Monday, February 1, 2021

Yes, Virginia, Trump really was a horrible President

I have an acquaintance, whose name I am too discreet to divulge, who is a Trump cultist.  She would absolutely drink literal poisoned Kool-Aid if he asked her to.  We both belong to an online community, and an email thread has revealed that she is currently just as blindly devoted as ever, which has got my Outrage Meter all fired up again, solidly in the red.  She is the very kind of person I have such a hard time understanding, and it drives me crazy.

Now, I understand what it is to adore a public figure, or a set of ideas.  We all plant our flags, and sometimes in ground others shun.  Well and good.  But to do so blindly, without investigation, without reconsideration, when that ground is revealed to be sodden and swampy, or arid and devoid of nutrition, I just don't get it.  

I suppose all there is for me to do is simply accept that she and so many others see Trump as a heroic, righteous figure, and leave it at that, for my own emotional health if for no other reason.  After all, if the petty little nicknames he gives out; the way he has made the public distrust the media, distrust anyone but him; his demonization of the entire Democratic party; his boorishness and tedious, bumbling speeches full of mistakes, lies, and trigger words; his part in inciting the lethal havoc of Jan. 6 - if none of that could dissuade her, then why would I think anything ever will?  And because of that, I fear for this country, because she is one of many people who have been roused by this puny man into a state of righteous-feeling rage, and a lot of those people have guns.

I want to say to her "Doesn't the loss of sixty court cases and a rejection by the Supreme Court for lack of evidence (about the election having been stolen) mean anything to you?  Doesn't evidence mean anything?  Do you think everyone is corrupt except Trump and his toadies?  What is wrong with you?  The Emperor has no clothes.  Stop giving him a parade!"

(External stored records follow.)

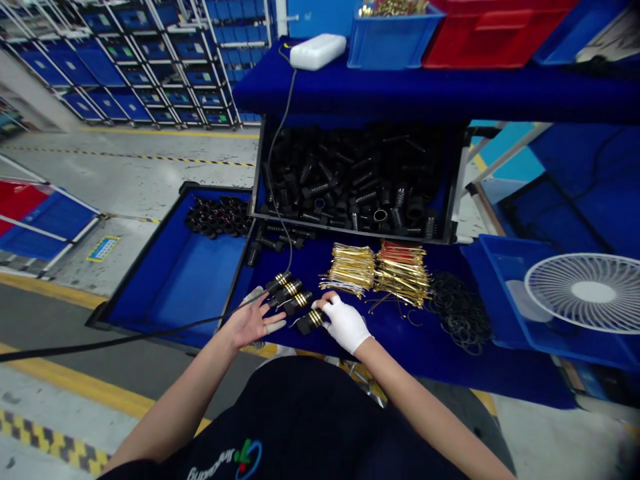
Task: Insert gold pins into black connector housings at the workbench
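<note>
My bare left hand [253,319] lies palm up on the blue table, fingers spread, with small caps on some fingertips. Several black cylindrical parts with gold bands [290,291] lie in a row just beyond its fingers. My right hand [343,321], in a white glove, is closed on one more such black part with gold bands [311,321] at the row's near end. Bundles of gold metal clips [351,268] and a second gold bundle [403,270] lie just behind my right hand.
A tray of black threaded parts [350,180] sits behind the work area, with a pile of black rings [217,217] at left and thin black O-rings [457,310] at right. A white fan [585,292] stands at right. A black cable [125,337] crosses the blue bin [175,280].
</note>
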`<state>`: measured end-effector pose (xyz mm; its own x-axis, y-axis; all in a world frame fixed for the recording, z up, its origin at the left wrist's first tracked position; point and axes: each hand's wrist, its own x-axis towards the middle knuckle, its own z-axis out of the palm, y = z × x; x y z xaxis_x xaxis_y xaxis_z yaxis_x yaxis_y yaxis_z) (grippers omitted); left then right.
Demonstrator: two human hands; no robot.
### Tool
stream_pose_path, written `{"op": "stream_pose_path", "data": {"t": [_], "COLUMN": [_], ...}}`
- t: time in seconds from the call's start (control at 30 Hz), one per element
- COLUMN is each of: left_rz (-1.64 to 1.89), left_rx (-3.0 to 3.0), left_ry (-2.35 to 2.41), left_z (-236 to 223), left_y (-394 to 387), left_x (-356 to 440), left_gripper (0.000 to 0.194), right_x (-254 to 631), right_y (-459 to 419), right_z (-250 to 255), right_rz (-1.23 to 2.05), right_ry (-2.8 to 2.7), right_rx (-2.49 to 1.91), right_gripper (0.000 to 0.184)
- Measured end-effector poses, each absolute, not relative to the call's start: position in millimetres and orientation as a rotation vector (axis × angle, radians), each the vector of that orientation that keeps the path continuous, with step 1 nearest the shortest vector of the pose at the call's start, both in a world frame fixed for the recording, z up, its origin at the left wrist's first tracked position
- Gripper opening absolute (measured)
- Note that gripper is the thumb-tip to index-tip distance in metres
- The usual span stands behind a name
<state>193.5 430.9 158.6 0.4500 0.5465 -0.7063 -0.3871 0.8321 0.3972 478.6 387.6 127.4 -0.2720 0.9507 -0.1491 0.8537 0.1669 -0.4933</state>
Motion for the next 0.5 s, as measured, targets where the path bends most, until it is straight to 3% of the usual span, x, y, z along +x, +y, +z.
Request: {"op": "stream_pose_path", "data": {"t": [0.27,0.4,0.5], "left_rz": [0.576,0.793,0.898], "left_rx": [0.230,0.269,0.344], "left_ry": [0.784,0.893,0.915], "left_z": [148,145,162], "left_y": [441,438,446], "left_x": [222,240,222], "left_gripper": [0.043,0.049,0.053], "right_x": [462,437,442], "right_y": [428,434,430], "right_z": [137,137,138], "right_rz": [0.821,0.828,0.694], "right_ry": [-2.041,-2.067,-1.957], "right_rx": [-1.500,-1.389,-1.409], "right_gripper": [0.048,0.056,0.049]}}
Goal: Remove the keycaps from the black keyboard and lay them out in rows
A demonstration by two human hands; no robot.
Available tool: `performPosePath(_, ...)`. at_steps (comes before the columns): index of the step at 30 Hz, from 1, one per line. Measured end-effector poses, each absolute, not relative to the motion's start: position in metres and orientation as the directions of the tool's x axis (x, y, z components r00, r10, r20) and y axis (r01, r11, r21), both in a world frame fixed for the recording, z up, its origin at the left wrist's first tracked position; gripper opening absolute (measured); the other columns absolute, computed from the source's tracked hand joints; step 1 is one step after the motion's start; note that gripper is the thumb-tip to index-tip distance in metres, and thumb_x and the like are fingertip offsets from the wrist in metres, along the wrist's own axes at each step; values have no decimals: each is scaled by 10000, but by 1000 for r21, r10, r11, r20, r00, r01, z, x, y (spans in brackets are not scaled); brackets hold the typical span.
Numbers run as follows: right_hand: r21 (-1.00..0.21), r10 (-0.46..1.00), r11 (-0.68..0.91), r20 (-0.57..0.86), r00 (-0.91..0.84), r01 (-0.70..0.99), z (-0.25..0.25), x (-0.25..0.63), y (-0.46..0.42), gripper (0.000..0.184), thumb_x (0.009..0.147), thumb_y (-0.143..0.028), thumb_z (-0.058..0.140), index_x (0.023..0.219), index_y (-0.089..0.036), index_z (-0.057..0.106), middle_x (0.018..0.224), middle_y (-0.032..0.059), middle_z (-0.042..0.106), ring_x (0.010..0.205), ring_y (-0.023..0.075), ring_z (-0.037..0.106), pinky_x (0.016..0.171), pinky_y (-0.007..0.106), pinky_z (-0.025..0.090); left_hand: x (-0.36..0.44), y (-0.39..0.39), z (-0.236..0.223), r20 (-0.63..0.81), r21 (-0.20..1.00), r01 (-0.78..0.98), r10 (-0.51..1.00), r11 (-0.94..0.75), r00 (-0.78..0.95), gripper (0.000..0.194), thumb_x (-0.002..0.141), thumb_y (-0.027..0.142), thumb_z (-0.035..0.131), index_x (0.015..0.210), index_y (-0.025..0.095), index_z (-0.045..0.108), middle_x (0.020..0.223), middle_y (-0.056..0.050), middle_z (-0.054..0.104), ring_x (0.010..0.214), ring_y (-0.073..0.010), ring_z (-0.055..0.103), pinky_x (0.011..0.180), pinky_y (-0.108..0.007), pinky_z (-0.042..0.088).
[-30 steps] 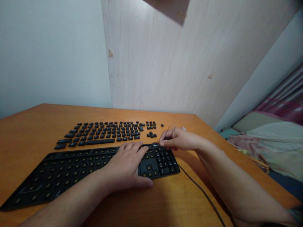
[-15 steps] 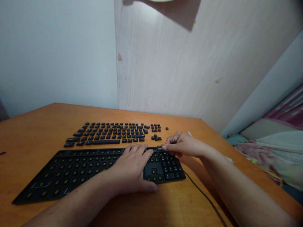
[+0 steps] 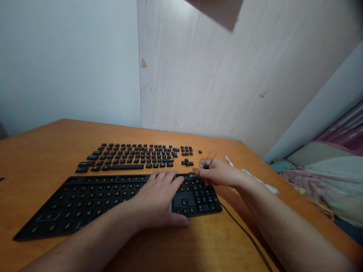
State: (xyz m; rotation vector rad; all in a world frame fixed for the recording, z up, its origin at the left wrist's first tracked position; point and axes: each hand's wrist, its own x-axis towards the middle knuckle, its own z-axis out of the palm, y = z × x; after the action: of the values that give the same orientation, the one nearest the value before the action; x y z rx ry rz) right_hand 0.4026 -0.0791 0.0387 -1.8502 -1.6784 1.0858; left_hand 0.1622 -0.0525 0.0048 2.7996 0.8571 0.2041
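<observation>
A black keyboard (image 3: 113,196) lies across the desk, most of its left and middle part bare of keycaps, with small pale key stems showing. Keycaps still sit on its number pad (image 3: 205,198). My left hand (image 3: 159,196) rests over the keyboard's middle, fingers spread, thumb at the front edge. Above the number pad's top edge, my right hand (image 3: 214,172) is closed round a wire keycap puller (image 3: 210,155); its thin wire loops stick up and a dark part shows between the fingers. Whether a keycap is also in those fingers is hidden.
Removed keycaps (image 3: 136,155) lie in keyboard order behind the keyboard, with a single keycap (image 3: 200,152) to their right. A black cable (image 3: 246,234) runs toward the front. A white strip-like thing (image 3: 261,181) lies beyond my right arm. A wall (image 3: 184,75) borders the desk.
My right hand has turned and lifted slightly, so the wire loops now stand more upright and show more clearly. The left hand stays in place. The view has tilted a little.
</observation>
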Motion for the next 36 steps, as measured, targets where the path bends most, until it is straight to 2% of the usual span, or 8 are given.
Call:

I first learned she was a MAGA hat-wearing Trumpist at a party a couple of years ago.  "Oh good," I said, "maybe you can help me understand what it is people like about him."  She immediately, almost before I'd finished my sentence, said "The economy", because pre-COVID that and immigration were the two areas in which Trump seemed to have made progress.  But from there, she began jumping all over the place in a good imitation of Sean Hannity, saying the Obamas had left office richer than they'd been, and something about the Clintons being corrupt, and wind turbine fans killing billions of birds and coal now being clean.   I had promised just to listen, not to debate, but I did stop her at that point to say "Coal is still coal, it's no cleaner than before", but she just kept rattling right along without pause.  I asked "Are you concerned about the lies he's told?"  "Name one lie" she answered happily.  "That Mexico would pay for the border wall, for example."  Her response was pure Fox, something about tariffs saving or bringing in so much money, it was the equivalent of Mexico paying.  Really tortured illogic.  I finally had to say "You and I clearly get our information from different sources" and left it at that, although, obviously, there was an awful lot more I wanted to say.

I don't get fired up as often nor as easily as I have in the four years past; that began to shift and soften the moment  Biden was sworn in without being assassinated.  But still, my internal rumblings are clearly still active, still ready to burst through to the surface in a rousing chorus of "How is this possible?????????"  I wonder if I'll ever understand.